The choice for the day was Kejimkujik Seaside Park which was an hour and a half drive from the main camp ground. The trail to the beach through colourful bogs was a 2.8 hike ending at the stretch of beautiful white sand of St Catherine River Beach.

Seaside Bog


Keji Seaside Park


Keji Seaside Park


Keji Seaside Park

Day three was spent cycling around the park.  The trails and roadways are easy and safe for the most part so we explored for the better part of the day, picnicked at Merrymakedge Beach then cycled back to our camp site for a respectable 30 km ride.

Merrymakedge Beach


Mi’kmaw Encampment Site


Jake’s Landing

Kejimkujik Lake is fairly large and dotted with small islands each with designated tenting sites.  While we were eating our picnic lunch we saw a young couple, with two young kids and two cats on leashes piling their belongings into a canoe presumably heading out for an overnight adventure to one of these islands.  Imagine, two adults, two kids, two cats one canoe and  all that gear.  So brave!..or extremely patient…or both.

We continued on the bike path along the Mercy River then headed back to camp.  When one reaches ‘a certain age’, simple is so much better, don’t you think?

Mercy River

For those who prefer a little something out of the ordinary, this park offers Oasis Pods, a cross between a tent and pop-up camper.  How fun is that?  Imagine snuggling in bed at night with a view of the stars because this park is also a designated dark sky preserve with almost zero light pollution.

Sleeping Pod

On our final full day we braved the newest Keji trail, Ukme’k, which means twisted in Mi’kmaw, a 12.6 km medium level winding hiking trail along the Mercy River.  Near the end of the trek we both realized that 5 to 6 km is about our maximum for daily hiking.  Sore knees, sore feet and ankles and we were more than ready to head back to camp for cocktails laced with a couple of ibuprofen.

Ukme’k Trail


Ukme’k Trail


Ukme’k Trail

Well, we made it to our fifth day away.  Water was easy to conserve, having learned many good lessons after seven years of boating with limited resources.

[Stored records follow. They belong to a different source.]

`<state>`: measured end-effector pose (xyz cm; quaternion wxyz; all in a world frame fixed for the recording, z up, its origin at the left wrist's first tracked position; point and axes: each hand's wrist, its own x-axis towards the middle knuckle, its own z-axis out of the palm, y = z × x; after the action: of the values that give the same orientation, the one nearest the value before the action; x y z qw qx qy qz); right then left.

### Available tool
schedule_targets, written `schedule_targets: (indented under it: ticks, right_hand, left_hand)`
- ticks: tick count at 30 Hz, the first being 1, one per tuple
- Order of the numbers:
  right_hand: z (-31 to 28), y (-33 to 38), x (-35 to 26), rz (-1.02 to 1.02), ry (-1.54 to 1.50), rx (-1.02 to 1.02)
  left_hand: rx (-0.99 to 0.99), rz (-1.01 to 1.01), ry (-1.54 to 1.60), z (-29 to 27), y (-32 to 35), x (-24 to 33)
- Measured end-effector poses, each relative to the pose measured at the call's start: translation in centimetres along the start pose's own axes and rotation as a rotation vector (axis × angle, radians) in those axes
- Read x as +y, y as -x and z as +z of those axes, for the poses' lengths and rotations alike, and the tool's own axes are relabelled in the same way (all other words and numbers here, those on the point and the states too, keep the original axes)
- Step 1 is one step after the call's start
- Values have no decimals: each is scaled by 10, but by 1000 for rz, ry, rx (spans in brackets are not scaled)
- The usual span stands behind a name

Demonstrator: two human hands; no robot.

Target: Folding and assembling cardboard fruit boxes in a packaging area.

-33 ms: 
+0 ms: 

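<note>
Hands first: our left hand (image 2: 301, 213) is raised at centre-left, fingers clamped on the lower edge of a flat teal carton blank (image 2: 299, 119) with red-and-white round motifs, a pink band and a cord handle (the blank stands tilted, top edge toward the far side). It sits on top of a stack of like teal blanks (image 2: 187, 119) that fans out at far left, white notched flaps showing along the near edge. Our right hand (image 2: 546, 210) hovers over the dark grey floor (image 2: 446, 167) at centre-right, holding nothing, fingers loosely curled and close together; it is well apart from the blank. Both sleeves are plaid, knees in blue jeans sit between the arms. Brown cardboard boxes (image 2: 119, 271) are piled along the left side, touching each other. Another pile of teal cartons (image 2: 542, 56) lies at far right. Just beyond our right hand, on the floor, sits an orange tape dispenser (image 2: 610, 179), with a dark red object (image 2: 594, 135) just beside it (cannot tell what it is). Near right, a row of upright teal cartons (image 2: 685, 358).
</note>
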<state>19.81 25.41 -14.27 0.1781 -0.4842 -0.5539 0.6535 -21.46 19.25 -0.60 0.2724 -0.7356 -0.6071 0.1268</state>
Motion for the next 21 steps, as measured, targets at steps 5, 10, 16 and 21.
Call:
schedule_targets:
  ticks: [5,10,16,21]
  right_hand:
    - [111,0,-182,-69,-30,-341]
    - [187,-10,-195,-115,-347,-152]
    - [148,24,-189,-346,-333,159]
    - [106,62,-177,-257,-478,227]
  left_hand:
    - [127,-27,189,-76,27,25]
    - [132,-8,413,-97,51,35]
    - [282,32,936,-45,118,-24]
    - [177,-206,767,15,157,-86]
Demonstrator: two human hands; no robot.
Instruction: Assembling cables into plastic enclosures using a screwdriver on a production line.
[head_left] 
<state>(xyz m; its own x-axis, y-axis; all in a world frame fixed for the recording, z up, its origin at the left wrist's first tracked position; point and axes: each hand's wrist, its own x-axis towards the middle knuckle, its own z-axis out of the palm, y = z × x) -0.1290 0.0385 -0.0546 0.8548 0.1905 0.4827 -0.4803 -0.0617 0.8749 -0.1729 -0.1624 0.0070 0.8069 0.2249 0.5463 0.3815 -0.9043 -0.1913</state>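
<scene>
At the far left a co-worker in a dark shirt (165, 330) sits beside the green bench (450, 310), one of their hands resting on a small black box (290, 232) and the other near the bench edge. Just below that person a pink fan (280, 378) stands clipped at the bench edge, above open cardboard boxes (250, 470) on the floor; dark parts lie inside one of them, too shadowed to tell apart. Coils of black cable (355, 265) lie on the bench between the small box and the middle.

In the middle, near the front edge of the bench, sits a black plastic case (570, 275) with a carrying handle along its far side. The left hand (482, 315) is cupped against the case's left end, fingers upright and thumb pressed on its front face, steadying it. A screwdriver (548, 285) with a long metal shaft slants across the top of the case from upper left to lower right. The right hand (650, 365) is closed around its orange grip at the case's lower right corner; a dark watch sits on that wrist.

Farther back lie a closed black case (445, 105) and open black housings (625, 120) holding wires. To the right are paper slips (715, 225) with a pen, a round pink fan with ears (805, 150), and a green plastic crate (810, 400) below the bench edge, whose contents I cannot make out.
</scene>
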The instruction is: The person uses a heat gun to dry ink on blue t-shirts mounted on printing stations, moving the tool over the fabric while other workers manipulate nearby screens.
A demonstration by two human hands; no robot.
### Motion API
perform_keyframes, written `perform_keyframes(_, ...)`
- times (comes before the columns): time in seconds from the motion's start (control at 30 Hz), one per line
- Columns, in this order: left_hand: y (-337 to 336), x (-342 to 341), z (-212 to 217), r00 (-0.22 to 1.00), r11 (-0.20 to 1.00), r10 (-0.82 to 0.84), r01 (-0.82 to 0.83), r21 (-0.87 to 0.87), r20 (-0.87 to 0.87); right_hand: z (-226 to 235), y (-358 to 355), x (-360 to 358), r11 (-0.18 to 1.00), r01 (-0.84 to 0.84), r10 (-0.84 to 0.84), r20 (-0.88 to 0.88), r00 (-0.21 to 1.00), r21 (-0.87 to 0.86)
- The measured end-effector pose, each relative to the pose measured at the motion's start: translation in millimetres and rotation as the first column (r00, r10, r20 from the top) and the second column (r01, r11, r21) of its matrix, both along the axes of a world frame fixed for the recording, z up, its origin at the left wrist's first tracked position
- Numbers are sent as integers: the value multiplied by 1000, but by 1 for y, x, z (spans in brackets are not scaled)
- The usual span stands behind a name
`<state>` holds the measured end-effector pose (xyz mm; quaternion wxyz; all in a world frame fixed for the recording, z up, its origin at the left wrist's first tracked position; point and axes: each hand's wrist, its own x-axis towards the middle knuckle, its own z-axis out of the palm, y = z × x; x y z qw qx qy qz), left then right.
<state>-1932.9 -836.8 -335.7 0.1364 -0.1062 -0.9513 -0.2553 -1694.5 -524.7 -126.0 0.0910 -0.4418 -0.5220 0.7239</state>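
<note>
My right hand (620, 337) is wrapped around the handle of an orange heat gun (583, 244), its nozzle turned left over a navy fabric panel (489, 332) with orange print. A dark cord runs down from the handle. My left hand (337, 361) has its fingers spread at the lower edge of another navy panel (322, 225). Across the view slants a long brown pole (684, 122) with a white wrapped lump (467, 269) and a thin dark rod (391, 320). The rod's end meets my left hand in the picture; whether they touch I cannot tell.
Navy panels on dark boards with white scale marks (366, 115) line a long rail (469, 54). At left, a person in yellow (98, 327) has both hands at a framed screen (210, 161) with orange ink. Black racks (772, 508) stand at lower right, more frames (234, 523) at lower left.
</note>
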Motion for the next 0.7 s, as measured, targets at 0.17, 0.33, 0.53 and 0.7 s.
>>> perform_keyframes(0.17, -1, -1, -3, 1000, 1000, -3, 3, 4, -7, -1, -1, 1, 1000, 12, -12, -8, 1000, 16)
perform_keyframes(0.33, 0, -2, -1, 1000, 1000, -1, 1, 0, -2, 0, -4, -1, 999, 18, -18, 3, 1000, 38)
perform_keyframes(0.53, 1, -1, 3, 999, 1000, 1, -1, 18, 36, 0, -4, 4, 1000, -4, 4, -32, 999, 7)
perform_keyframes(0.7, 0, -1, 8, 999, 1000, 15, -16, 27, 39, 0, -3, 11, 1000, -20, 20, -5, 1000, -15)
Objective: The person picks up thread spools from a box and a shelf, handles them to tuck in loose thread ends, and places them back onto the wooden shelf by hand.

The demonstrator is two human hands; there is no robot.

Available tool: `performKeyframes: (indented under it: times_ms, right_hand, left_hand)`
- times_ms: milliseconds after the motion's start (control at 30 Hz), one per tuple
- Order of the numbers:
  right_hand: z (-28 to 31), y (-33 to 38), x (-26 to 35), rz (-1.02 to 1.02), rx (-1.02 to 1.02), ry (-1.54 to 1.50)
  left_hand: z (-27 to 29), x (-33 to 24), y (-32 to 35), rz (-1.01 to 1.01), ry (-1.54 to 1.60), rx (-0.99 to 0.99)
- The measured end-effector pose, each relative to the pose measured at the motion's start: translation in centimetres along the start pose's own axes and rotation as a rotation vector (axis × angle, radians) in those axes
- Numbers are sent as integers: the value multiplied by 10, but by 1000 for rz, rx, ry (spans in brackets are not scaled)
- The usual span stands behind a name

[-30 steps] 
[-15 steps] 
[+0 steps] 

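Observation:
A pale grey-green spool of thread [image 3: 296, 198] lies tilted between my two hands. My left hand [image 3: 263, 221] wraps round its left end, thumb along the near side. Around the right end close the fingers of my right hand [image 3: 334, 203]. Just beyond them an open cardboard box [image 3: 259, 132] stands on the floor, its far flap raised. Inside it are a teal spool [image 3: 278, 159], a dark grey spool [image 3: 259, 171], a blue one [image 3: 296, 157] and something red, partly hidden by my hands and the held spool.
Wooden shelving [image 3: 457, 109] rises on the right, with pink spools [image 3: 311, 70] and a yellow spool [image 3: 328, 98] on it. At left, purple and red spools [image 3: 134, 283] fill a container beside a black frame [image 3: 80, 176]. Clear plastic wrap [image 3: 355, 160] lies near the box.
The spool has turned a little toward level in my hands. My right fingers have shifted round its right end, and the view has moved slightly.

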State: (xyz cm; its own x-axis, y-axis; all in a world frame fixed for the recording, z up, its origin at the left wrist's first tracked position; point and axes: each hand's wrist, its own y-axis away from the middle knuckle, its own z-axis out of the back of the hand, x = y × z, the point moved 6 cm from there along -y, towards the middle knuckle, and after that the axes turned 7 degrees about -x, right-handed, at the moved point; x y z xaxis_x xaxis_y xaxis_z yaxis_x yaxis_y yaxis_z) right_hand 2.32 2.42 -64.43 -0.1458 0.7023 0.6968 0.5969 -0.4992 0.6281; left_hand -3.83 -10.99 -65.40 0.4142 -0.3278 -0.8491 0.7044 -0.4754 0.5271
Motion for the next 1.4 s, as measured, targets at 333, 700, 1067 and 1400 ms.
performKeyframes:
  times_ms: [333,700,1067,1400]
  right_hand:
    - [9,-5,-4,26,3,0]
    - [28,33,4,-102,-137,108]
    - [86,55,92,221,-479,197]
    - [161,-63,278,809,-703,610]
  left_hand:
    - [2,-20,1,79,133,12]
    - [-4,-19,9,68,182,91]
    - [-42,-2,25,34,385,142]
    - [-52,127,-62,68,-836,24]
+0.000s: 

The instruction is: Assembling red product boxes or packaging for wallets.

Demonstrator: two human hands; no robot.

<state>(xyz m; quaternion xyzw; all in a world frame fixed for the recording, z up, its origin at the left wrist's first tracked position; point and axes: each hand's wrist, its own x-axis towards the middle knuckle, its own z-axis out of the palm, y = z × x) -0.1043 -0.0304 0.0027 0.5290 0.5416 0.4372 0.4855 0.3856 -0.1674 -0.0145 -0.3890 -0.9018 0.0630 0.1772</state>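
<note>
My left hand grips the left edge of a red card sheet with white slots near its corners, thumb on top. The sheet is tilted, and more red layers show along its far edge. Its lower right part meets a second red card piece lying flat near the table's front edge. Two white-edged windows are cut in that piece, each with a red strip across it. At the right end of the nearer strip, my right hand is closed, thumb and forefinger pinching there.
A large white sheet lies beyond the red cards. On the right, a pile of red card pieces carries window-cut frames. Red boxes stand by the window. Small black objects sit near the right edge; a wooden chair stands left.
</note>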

Potable water was available to fill our tank at the park entrance and there were filling stations throughout the park every few 100 feet as well as super clean toilet and shower facilities.  Our grey water was at capacity as was the black water tank but we easily pulled through the dump station our our way out of the park.  F purchased a back-up portable waste tank for a ‘just in case’ moment but we found we didn’t need it for this trip.

Portable Poo Pot


Homeward Bound

The trip home was beautiful if just a bit more muted in colour.  We think we may have chosen the best week for leaf gazing now that we’ve had a couple of days of rain and wind and any of the leaves have fallen or turned brown.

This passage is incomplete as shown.